Amid these activities came an attempt to arrest the dynastic decline by restoring the traditional order. The effort was known as the Tongzhi Restoration, named for the Tongzhi Emperor (1862-1874), and was engineered by the young emperor's mother, the Empress Dowager Ci Xi (1835-1908).
The effort to graft Western technology onto Chinese institutions became known as the Self-Strengthening Movement. The movement was championed by scholar-generals like Li Hongzhang (1823-1901) and Zuo Zongtang (1812-1885), who had fought with the government forces in the Taiping Rebellion. From 1861 to 1894, leaders such as these, now turned scholar-administrators, were responsible for establishing modern institutions, developing basic industries, communications, and transportation, and modernizing the military. Modernization during this period would have been difficult under the best of circumstances. The bureaucracy was still deeply influenced by Neo-Confucian orthodoxy. Chinese society was still reeling from the ravages of the Taiping and other rebellions, and foreign encroachments continued to threaten the integrity of China.
The first step in the foreign powers' effort to carve up the empire was taken by Russia, which had been expanding into Central Asia. By the 1850s, tsarist troops also had invaded the Heilong Jiang watershed of Manchuria, from which their countrymen had been ejected under the Treaty of Nerchinsk. The Russians used the superior knowledge of China they had acquired through their century-long residence in Beijing to further their aggrandizement. In 1860 Russian diplomats secured the secession of all of Manchuria north of the Heilong Jiang and east of the Wusuli Jiang (Ussuri River). Foreign encroachments increased after 1860 by means of a series of treaties imposed on China on one pretext or another. The foreign stranglehold on the vital sectors of the Chinese economy was reinforced through a lengthening list of concessions. Foreign settlements in the treaty ports became extraterritorial--sovereign pockets of territories over which China had no jurisdiction. The safety of these foreign settlements was ensured by the menacing presence of warships and gunboats.
At this time the foreign powers also took over the peripheral states that had acknowledged Chinese suzerainty and given tribute to the emperor. France colonized Cochin China, as southern Vietnam was then called, and by 1864 established a protectorate over Cambodia. Following a victorious war against China in 1884-1885, France also took Annam.
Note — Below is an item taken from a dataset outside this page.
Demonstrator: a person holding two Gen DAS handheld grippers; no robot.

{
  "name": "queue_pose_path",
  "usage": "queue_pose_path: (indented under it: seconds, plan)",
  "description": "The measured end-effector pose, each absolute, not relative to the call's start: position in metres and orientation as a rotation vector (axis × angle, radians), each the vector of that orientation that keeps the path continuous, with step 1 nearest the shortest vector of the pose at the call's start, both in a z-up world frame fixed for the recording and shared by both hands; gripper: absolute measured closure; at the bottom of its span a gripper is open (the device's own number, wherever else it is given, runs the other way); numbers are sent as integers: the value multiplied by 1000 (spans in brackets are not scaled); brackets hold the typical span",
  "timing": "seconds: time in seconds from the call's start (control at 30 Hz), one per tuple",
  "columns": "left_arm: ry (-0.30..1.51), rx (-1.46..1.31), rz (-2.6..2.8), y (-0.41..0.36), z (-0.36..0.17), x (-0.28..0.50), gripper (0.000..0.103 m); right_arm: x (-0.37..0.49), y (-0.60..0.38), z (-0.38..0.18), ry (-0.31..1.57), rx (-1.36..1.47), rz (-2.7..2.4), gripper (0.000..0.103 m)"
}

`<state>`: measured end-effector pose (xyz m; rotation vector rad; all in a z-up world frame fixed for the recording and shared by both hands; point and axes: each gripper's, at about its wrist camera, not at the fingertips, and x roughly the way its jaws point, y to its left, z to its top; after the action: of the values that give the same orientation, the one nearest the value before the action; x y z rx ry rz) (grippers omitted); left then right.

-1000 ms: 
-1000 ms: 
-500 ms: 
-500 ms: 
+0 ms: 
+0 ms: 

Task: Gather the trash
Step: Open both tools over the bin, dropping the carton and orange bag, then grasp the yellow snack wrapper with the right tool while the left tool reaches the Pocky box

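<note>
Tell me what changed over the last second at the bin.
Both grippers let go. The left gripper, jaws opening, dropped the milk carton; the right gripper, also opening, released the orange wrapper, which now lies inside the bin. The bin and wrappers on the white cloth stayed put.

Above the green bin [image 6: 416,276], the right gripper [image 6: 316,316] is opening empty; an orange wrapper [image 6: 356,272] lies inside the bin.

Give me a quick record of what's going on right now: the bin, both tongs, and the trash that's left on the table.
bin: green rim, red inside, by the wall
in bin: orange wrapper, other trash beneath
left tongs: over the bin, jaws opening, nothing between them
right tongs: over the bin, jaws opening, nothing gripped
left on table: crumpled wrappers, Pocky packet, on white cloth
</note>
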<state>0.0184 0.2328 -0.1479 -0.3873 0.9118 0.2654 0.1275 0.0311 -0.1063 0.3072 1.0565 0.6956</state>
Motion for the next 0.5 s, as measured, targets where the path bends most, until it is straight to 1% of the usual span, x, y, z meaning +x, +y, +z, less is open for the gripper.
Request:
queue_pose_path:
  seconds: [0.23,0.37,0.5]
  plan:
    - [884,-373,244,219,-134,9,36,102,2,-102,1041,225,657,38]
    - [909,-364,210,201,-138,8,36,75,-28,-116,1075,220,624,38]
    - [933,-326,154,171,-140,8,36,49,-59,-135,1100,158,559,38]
Britain gained control over Burma. Russia penetrated into Chinese Turkestan (the modern-day Xinjiang-Uyghur Autonomous Region). Japan, having emerged from its century-and-a- half-long seclusion and having gone through its own modernization movement, defeated China in the war of 1894-1895. The Treaty of Shimonoseki forced China to cede Taiwan and the Penghu Islands to Japan, pay a huge indemnity, permit the establishment of Japanese industries in four treaty ports, and recognize Japanese hegemony over Korea. In 1898 the British acquired a ninety-nine-year lease over the so-called New Territories of Kowloon (Jiulong in pinyin), which increased the size of their Hong Kong colony. Britain, Japan, Russia, Germany, France, and Belgium each gained spheres of influence in China. The United States, which had not acquired any territorial cessions, proposed in 1899 that there be an "open door" policy in China, whereby all foreign countries would have equal duties and privileges in all treaty ports within and outside the various spheres of influence. All but Russia agreed to the United States overture.
Until the late 20th century, the Self-Strengthening movement was considered a dismal failure in that it did not allow China to
become an advanced modern nation in the way that
Japan did. The typical view which both Chinese nationalists and Western historians, such as Joseph Levinson subscribed to was that the movement failed because China failed to make an sufficient break with its past. In this view, the Self-Strengthening Movement did not recognize the significance of the political institutions and social theories that had fostered Western advances and innovations. This weakness led to the movement's failure.
More recent historians have been kinder to the Self-Strengthening Movement and to the Qing dynasty as a whole. These views are in part the consequence that recognizes that development and modernization are extremely difficult and complex processes and that the criteria for success that critics use for the Self-Strengthening Movement were extraordinarily high.